GAINESVILLE, FL (352today.com) – The UF Mobile Outreach Clinic (UFMOC) will be establishing a new mobile clinic thanks to a massive $1.2 million grant.

The nonprofit Direct Relief and its Fund for Health Equity has recently given a grant to UFMOC.

The clinic says it plans to use the money to fund a new mobile clinic that will provide maternal health care.

UFMOC says it expects the clinic to be operational this fall. The clinic says the new clinic will provide “crucial health services to underserved communities in Alachua and surrounding counties, especially in rural areas, focused on mothers and their families.”

The new mobile clinic is a collaboration between the UFMOC and the UF College of Medicine’s Department of Obstetrics and Gynecology.

The clinic says the grant has been made possible thanks to the CVS Health Foundation.

“Direct Relief and their donors are just amazing,” said Kim Lynch, administrative director of the UFMOC. “We are so grateful for their continuing generosity and support, which makes our work possible. As we are 90% grant funded, it is so important to have partners who allow us to bring health care out to those without health insurance in the communities where they live.”

UFMOC says the 38-foot vehicle will feature two exam rooms, a waiting area, lab space, and a wheelchair lift. They say it will also help pay staff, including clinicians and community health workers.

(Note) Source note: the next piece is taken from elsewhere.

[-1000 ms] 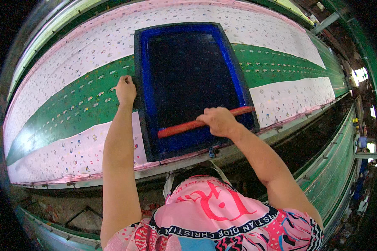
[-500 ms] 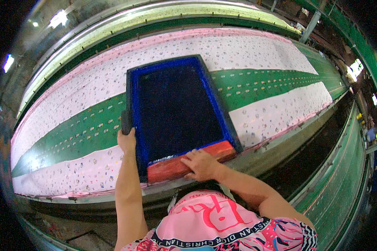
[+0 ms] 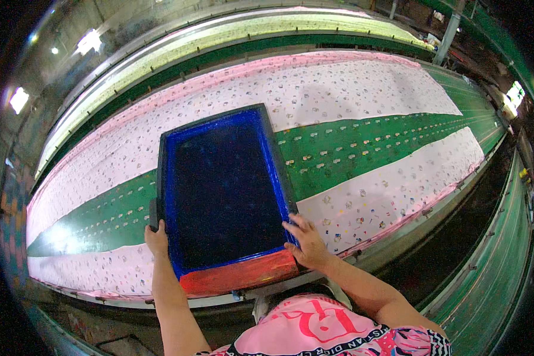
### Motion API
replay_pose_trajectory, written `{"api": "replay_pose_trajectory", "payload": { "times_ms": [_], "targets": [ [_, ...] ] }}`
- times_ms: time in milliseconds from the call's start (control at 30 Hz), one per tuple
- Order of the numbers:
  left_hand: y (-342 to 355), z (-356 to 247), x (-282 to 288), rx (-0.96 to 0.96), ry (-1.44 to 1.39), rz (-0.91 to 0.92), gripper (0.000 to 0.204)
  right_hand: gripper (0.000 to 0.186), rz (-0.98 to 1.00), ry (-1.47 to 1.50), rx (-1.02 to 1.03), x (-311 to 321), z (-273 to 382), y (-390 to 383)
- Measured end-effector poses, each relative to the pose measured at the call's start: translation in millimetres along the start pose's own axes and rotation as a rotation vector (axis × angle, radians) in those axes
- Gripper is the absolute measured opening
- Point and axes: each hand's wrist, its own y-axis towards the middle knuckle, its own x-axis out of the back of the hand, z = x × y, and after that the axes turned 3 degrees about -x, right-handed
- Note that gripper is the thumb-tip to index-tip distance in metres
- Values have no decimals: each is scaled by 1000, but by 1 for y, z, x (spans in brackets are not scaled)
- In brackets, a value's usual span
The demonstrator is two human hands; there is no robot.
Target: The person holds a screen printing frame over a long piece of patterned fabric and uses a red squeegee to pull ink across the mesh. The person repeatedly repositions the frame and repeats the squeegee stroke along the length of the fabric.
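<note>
A screen printing frame [image 3: 225, 190] with a dark mesh, blue border and black outer edge lies tilted across the printed fabric. A red strip [image 3: 237, 277] runs along its near end. My left hand [image 3: 156, 238] is closed round its left edge, just below a dark block [image 3: 153, 213] on that side. At the near right corner, my right hand [image 3: 307, 242] grips the right edge with fingers slightly apart. What lies under the frame is hidden.
Two pale pink strips of patterned fabric [image 3: 391, 196] lie along a long green table [image 3: 326, 163]. Another table with yellowish cloth [image 3: 219, 44] stands beyond. A green table [image 3: 480, 267] runs at the right, across a dark gap [image 3: 433, 243]. A post [image 3: 449, 35] rises far right.
The screen printing frame has shifted left and nearer to me. My right hand has gone from the red strip to the frame's right edge; my left hand keeps its hold.
</note>
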Motion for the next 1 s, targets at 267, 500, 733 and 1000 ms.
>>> {"api": "replay_pose_trajectory", "payload": {
  "times_ms": [267,500,733,1000],
  "targets": [
    [11,-8,-5,20,-190,141,59,73,-76,240,-256,-29,-45,30],
    [16,39,-12,56,-65,225,58,51,-318,597,-483,-45,-63,19],
    [20,48,-16,26,-33,177,86,59,-247,823,-588,-20,-43,30],
    [35,16,3,215,-380,324,80,70,-219,976,-380,22,-15,62]
  ]
}}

According to Adetola Louis-Jacques, M.D., the maternal mobile outreach clinic’s medical director, the million-dollar grant will also help fund birth, postpartum, and lactation training and counseling, in addition to supporting community listening sessions.

“By meeting families where they are and creating with the community pregnancy programs that address their medical care and social determinants of health, we hope to reduce maternal child health disparities in the communities we serve and help families thrive,” said Louis-Jacques.

This isn’t the first time Direct Relief has provided the clinic with a financial grant. The humanitarian agency based in Santa Barbara, CA, provided the clinic with a $250,000 grant back in 2022 that went toward adding a mobile unit with an exam room.